MIAMI.- Con un cielo oscuro, lloviznas y calles parcialmente desoladas amaneció el suroeste del Condado Miami-Dade, en vísperas del paso del huracán Matthew por la costa este de los Estados Unidos.
MIAMI.- Con un cielo oscuro, lloviznas y calles parcialmente desoladas amaneció el suroeste del Condado Miami-Dade, en vísperas del paso del huracán Matthew por la costa este de los Estados Unidos.
DIARIO LAS AMÉRICAS hizo un recorrido a lo largo y ancho del sector de Kendall, y parte de Westchester, donde el panorama que se observaba en las primeras horas de este jueves era de aparente tranquilidad y muy pocos conductores en las vías.
Según lo que pudimos observar, la mayoría de estaciones de gasolina de esa parte del Gran Miami se encontraban desabastecidas y los clientes habituales de esos establecimientos salían desorientados en busca de combustible para sus automóviles.
"Yo alcancé a poner gasolina ayer, de la más cara, y hoy salí temprano a ver si encontraba de la [gasolina] regular, pero encuentro que no hay de ninguna de las tres", dijo Alberto González, quien conducía una camioneta.
Entre tanto, en tiendas como Aldi y Bj's sus clientes se quejaron por la falta de productos como agua embotellada. En el primer establecimiento de comercio tampoco se encontraba pan y alimentos enlatados de alto consumo como el atún.

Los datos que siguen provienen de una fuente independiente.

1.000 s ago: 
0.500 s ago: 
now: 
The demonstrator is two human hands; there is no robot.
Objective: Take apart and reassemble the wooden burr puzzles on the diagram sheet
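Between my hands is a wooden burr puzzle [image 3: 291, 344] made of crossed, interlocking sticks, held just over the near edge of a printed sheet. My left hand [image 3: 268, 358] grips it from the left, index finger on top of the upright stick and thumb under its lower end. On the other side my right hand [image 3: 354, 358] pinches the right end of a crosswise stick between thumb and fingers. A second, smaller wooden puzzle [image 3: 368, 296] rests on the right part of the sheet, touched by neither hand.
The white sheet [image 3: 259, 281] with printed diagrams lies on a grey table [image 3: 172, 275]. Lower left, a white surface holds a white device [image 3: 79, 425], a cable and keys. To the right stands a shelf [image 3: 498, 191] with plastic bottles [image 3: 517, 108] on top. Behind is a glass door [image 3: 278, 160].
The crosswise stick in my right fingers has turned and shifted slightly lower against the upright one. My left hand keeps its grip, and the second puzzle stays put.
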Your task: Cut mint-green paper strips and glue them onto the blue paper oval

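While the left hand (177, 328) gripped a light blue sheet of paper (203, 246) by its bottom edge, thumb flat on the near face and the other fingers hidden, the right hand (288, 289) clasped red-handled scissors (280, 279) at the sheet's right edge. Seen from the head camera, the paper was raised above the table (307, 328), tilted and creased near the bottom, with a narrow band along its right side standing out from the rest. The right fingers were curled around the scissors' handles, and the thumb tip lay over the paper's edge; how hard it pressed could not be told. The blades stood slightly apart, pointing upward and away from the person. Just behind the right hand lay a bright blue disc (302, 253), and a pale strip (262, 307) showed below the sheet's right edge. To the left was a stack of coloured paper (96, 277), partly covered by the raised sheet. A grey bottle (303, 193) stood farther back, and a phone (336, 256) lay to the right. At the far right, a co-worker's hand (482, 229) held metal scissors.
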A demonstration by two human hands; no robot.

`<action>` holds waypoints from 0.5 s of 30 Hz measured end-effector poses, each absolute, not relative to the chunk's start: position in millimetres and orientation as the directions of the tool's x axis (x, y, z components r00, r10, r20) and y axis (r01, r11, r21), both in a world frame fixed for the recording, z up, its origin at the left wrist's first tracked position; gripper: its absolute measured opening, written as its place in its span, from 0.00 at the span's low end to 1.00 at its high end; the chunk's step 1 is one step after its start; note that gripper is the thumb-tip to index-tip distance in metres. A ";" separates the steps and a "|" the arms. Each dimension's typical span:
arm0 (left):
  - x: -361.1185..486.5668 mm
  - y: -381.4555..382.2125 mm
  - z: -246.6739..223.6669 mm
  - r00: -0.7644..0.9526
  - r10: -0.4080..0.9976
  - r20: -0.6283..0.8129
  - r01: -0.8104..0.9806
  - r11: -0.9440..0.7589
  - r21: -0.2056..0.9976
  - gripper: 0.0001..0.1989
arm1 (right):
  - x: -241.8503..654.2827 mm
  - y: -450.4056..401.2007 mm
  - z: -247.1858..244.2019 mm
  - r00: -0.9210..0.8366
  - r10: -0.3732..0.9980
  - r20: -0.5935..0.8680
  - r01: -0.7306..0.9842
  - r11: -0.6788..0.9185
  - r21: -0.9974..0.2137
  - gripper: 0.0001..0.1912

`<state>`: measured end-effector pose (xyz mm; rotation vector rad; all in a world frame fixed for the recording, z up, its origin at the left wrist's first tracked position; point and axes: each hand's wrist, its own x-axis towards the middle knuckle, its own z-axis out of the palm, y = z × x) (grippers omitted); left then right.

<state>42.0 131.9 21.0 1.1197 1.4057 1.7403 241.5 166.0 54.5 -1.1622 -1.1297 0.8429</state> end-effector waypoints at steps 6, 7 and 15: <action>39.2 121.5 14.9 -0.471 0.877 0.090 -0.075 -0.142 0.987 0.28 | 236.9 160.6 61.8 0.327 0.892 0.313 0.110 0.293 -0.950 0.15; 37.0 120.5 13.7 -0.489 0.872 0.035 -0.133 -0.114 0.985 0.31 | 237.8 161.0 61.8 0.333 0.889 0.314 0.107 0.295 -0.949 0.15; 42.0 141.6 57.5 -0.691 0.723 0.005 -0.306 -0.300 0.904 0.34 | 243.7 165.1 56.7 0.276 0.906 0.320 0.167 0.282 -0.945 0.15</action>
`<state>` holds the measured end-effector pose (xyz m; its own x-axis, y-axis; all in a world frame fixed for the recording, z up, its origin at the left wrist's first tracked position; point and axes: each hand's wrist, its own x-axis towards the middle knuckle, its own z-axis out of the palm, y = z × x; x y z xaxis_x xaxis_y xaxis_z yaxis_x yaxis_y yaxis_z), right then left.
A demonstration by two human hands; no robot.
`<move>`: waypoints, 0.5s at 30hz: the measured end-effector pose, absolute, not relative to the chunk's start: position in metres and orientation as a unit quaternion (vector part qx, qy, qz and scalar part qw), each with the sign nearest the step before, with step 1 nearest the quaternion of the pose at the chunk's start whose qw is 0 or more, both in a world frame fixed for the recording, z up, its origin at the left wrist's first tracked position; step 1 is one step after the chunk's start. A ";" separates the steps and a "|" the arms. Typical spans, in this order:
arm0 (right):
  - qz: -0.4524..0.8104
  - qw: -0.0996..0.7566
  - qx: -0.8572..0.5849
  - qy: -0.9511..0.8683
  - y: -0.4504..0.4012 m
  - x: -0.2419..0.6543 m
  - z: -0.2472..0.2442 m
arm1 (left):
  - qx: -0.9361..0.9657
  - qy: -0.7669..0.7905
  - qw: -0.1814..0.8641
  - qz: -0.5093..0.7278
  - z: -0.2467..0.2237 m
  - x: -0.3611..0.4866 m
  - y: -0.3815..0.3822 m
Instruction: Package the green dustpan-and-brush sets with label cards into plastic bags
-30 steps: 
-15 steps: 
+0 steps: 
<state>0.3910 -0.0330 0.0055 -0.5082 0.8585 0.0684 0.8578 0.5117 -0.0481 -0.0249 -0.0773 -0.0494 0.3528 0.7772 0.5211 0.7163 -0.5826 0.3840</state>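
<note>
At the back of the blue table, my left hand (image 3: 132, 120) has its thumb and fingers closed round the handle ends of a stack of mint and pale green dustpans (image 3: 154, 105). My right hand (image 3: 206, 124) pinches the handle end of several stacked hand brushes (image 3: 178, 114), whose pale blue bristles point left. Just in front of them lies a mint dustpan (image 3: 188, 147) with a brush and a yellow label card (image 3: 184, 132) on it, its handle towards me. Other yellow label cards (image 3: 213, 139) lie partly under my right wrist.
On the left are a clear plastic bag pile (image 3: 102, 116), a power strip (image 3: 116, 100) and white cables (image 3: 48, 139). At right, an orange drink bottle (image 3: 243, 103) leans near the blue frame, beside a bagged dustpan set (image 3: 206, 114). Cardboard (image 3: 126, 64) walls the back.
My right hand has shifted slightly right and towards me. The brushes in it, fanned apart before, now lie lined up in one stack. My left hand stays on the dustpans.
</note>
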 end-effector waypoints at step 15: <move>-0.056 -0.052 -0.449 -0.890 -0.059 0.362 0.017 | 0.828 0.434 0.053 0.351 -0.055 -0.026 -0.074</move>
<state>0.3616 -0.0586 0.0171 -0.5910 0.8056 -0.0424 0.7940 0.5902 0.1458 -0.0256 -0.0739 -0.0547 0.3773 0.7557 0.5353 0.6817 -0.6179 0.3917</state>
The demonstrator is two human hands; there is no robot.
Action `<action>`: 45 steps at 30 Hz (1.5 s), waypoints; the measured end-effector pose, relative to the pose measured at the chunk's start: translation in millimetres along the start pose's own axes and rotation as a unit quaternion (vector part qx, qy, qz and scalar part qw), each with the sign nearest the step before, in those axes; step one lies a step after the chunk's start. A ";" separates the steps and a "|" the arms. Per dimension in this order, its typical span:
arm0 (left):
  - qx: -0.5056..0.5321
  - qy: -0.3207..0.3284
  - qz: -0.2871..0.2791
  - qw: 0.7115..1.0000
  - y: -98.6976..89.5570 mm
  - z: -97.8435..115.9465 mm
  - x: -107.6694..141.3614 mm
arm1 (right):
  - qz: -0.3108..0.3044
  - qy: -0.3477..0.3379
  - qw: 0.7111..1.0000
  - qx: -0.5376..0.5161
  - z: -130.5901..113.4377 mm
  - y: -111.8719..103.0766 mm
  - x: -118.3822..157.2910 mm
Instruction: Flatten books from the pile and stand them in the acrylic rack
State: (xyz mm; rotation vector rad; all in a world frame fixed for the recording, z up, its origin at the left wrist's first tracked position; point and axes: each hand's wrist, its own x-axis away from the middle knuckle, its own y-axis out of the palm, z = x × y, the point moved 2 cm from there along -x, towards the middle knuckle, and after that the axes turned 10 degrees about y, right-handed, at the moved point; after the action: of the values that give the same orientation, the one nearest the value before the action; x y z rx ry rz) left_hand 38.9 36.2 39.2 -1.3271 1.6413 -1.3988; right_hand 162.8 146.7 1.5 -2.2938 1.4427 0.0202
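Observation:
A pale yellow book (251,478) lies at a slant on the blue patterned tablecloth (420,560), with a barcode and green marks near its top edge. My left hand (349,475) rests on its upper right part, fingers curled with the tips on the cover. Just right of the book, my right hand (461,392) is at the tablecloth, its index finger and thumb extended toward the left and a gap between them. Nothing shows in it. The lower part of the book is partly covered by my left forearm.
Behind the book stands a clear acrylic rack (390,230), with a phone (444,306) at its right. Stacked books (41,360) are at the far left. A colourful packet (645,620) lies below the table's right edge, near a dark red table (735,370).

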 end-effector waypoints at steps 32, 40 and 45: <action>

No obstante, en sitios de alta concurrencia como el restaurante La Carreta, de la calle 40, un considerable número de personas se congregaba para comentar los más recientes informes relacionados con el fenómeno natural.
Jorge, trabajador de una compañía contratista de la FPL, aseguró que a pesar de que el huracán Matthew no tenga mayor incidencia sobre el suroeste del Condado, lo más probable es que el servicio domiciliario de energía eléctrica sea interrumpido como consecuencia de los fuertes vientos que se esperan.
Otro cliente de ese restaurante, quien se identificó como David, manifestó que Matthew no será como Andrew, el huracán de categoría 5 que en agosto de 1992 causó 29 muertes directas, 39 indirectas y millones de dólares en pérdidas materiales.
"Yo viví ese momento como el peor de mi vida", afirmó el octogenario.